Tabby continued to improve and sleep (we did a bit as well) and before long it seemed unlikely that surgery was imminent – our happy little girl returned. Then they wanted to make extra extra sure nothing had been missed. Early hours CTs are read by outside contractors online and results aren’t always super reliable. They also wanted the attending surgeon to look at her before they discharged and he was busy with emergencies and scheduled surgeries. So we waited and waited and waited. I appreciate their caution on many levels but it got pretty bleak inside the four walls of the ER room. Tabby wasn’t allowed food for a very long time and was exhausted and starving.
Finally the attending appeared (along with his very hot resident) and gave Tabby a clean bill of health. In the end they couldn’t diagnose it as anything and they said that tummy pain, even severe, in younger kids is not uncommon and frequently goes away without a diagnosis. After he left, It took a bit longer for discharge but finally we were on our way. Tabby had downed half of a giant breakfast burrito and was much improved mood wise. She fell asleep before we left the parking lot.
Meanwhile, we had amazing elves helping us out on the homefront. My sister hosted Ben for a sleepover. She and he had picnics and played with her bunnies and watched Max and Ruby. She informs me he is a bit of a bed hog. Surprise suprise. Our wonderful sitter was kind enough to pick him up from her apartment so she could get to work on time and because in all the confusion, Matt had forgotten to leave a carseat for her.
My parents came over to our house to check in on Loki. They also got Tabby’s room ready for her new bed to be delivered (scheduled last week of course, next to impossible to move), moving her old bed and nightstand to our room to make way. They even took out the trash and then my mom cleaned our kitchen (!!) while the delivery people assembled Tabby’s new bed.

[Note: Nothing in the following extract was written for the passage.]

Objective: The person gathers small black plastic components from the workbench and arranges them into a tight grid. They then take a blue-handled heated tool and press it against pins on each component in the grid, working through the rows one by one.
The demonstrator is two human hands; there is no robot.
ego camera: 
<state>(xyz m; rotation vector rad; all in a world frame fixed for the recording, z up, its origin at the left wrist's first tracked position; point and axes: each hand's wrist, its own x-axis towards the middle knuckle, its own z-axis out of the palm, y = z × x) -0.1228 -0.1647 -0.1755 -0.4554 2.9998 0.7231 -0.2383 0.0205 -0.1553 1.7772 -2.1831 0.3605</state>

It’s times like these that reaffirm how incredibly blessed we are to have the great people in our lives. And of course how blessed we’ve been with generally healthy kids. At some point in time I sort of wished she had appendicitis because at least then we’d have a course instead of the interminable waiting and wondering with her in excruciating pain. But just the thought of her going in for surgery made want to throw up. I’m in awe of those who support their kids through serious illness. It cannot be easy.
So now we are at home, counting our blessings and very much looking forward to a good night’s sleep in our OWN BEDS.